DATASET CONTENT:
·····

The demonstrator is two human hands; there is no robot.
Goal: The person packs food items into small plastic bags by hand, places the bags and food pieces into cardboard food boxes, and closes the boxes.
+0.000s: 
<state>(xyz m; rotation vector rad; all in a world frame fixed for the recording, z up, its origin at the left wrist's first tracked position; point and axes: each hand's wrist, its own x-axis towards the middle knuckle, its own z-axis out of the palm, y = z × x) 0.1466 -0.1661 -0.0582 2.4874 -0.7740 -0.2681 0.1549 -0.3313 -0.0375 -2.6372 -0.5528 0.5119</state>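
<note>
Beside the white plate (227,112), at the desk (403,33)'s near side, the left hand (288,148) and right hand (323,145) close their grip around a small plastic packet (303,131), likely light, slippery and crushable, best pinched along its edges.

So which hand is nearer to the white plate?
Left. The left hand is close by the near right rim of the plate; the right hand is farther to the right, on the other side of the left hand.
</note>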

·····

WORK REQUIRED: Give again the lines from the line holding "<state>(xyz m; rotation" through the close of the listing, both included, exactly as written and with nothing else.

COMPLETED EXERCISE:
<state>(xyz m; rotation vector rad; all in a world frame fixed for the recording, z up, its origin at the left wrist's first tracked position; point and axes: each hand's wrist, its own x-axis towards the middle knuckle, its own z-axis out of the palm, y = z × x) 0.1466 -0.1661 -0.0582 2.4874 -0.7740 -0.2681 0.1549 -0.3313 -0.0375 -2.6372 -0.5528 0.5119</state>
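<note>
Beside the white plate (227,112), at the desk (403,33)'s near side, the left hand (288,148) and right hand (323,145) close their grip around a small plastic packet (303,131), likely light, slippery and crushable, best pinched along its edges.

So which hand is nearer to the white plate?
Left. The left hand is close by the near right rim of the plate; the right hand is farther to the right, on the other side of the left hand.
</note>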

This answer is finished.